▶ [Problem details]
The reply should return the data in full, exactly as written.

▶ [Information shown]

====================

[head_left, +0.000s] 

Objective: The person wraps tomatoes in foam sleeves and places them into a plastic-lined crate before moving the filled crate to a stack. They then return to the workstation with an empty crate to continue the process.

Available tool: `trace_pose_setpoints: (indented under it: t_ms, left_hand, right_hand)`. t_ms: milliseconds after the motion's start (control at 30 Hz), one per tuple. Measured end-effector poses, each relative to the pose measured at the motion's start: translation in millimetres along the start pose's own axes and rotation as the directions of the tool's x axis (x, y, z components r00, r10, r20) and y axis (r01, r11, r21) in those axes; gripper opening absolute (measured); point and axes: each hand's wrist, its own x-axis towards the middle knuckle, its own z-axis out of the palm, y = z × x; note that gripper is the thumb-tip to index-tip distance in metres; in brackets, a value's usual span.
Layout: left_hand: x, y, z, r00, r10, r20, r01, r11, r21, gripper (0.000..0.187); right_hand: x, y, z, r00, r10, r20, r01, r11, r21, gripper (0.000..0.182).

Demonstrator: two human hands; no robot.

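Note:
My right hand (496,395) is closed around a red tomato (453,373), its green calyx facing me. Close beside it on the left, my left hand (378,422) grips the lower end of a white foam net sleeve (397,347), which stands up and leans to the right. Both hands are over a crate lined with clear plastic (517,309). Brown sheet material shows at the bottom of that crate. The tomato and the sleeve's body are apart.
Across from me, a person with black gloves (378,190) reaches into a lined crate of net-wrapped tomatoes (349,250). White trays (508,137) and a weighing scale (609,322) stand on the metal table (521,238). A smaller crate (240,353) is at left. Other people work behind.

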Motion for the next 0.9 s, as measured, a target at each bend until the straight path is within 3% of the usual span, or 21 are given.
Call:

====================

▶ [Written solution]
[head_left, +0.000s] 

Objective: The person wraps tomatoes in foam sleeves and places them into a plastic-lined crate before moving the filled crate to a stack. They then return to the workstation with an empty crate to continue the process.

Available tool: `trace_pose_setpoints: (indented under it: t_ms, left_hand, right_hand)`. t_ms: milliseconds after the motion's start (control at 30 Hz), one per tuple. Measured end-effector poses, each relative to the pose measured at the motion's start: translation in millimetres along the start pose's own axes and rotation as the directions of the tool's x axis (x, y, z components r00, r10, r20) and y axis (r01, r11, r21) in those axes; gripper opening absolute (measured); point and axes: each hand's wrist, its own x-axis towards the middle knuckle, its own z-axis out of the palm, y = z × x; note that gripper is the thumb-tip to index-tip distance in metres; in brackets, a value's usual span.
Layout: left_hand: x, y, z, r00, r10, r20, r01, r11, r21, gripper (0.000..0.187); right_hand: x, y, z, r00, r10, r20, r01, r11, r21, gripper (0.000..0.182).

Demonstrator: two human hands; no robot.

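Note:
My right hand (496,395) is closed around a red tomato (453,373), its green calyx facing me. Close beside it on the left, my left hand (378,422) grips the lower end of a white foam net sleeve (397,347), which stands up and leans to the right. Both hands are over a crate lined with clear plastic (517,309). Brown sheet material shows at the bottom of that crate. The tomato and the sleeve's body are apart.
Across from me, a person with black gloves (378,190) reaches into a lined crate of net-wrapped tomatoes (349,250). White trays (508,137) and a weighing scale (609,322) stand on the metal table (521,238). A smaller crate (240,353) is at left. Other people work behind.
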
Motion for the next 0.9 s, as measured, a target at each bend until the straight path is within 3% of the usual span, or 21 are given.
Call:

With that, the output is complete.